Es gibt einige, faszinierende Hotelkonzepte auf der Welt. In Amsterdam gibt es das Sweets Hotel. Dabei handelt es sich um ein Hotel, das in verschiedenen Gebäuden im ganzen Viertel aufgeteilt ist. Es hat zwar eine zentrale Anlaufstelle, doch die Hotelzimmer befinden sich in diversen, umfunktionierten Wohnungen. Somit verschwindet das klassische Verständnis eines Hotels: ein Gebäude, alles unter einem Dach. Dafür wird das lokale Flair aufgegriffen. In München hat mit dem BEYOND by Geisel ein Mini-Hotel direkt am Marienplatz eröffnet. Es gibt nur 19 Zimmer und einen Gastgeber, der rund um die Uhr vor Ort ist. Wie als würde man bei ihm zuhause wohnen, kann man jederzeit anrufen, wenn man etwas braucht. Das sind tolle Konzepte. Ob ich dort arbeiten könnte, wage ich nicht zu beurteilen. Irgendwann würde mir die Intensität eines so großen Hauses wie des Adlons fehlen. Natürlich zeichnen sich Boutiquehotels im Luxussegment durch den individuellen Service aus. Gleichzeitig profitiert das Adlon durchaus von der besonderen Atmosphäre der Lobby, in der immer etwas los ist, die Servicequalität dank der hohen Mitarbeiterzahl gewährleistet und das Hotelmanagement für die Gäste präsent ist. Es kommt immer auf die Zielgruppe an… 

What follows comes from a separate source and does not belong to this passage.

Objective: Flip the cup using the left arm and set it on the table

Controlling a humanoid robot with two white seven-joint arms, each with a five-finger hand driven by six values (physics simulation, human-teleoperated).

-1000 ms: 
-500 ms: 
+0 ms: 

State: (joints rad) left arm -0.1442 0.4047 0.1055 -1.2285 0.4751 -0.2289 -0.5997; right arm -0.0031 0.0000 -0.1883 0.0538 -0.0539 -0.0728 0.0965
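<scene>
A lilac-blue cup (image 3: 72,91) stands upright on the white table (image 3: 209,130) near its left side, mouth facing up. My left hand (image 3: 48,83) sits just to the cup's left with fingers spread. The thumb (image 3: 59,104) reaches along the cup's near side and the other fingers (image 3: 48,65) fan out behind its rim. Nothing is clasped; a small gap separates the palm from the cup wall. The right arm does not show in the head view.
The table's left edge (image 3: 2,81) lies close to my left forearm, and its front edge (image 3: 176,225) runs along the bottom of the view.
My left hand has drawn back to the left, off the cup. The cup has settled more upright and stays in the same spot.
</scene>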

Gibt es eine Persönlichkeit aus dem Tourismus (oder gerne aus einem anderen Bereich), welche Sie schon immer einmal treffen wollten? Warum und was wäre Ihre zentrale Frage an diesen Menschen?
Aus der Tourismusbranche fällt es mir auf Anhieb nicht leicht, jemanden rauszupicken. Allgemein gesprochen würde ich ein Gespräch mit Barack Obama wählen. Ich hatte das Glück, ihn schon mal kurz zu treffen, als er hier zu Gast war. Die Präsenz und Authentizität, die dieser Mensch ausstrahlt, hat mich sehr beeindruckt. Ich würde mich mit ihm gerne über die großen Themen dieser Welt wie Global Warming und den ewigen Wirtschaftskreislauf unterhalten, um zu erfahren, was er wirklich denkt. Nicht als Politiker, wo er eine bestimmte Message positionieren muss, sondern seine ehrliche Meinung und sein persönlicher Ansatz interessieren mich. Generell denke ich, dass diese Frage bei Politikern interessant wäre, weil da sicher oft eine große Diskrepanz zwischen inneren Überzeugungen und Statements im Sinne der Politik besteht.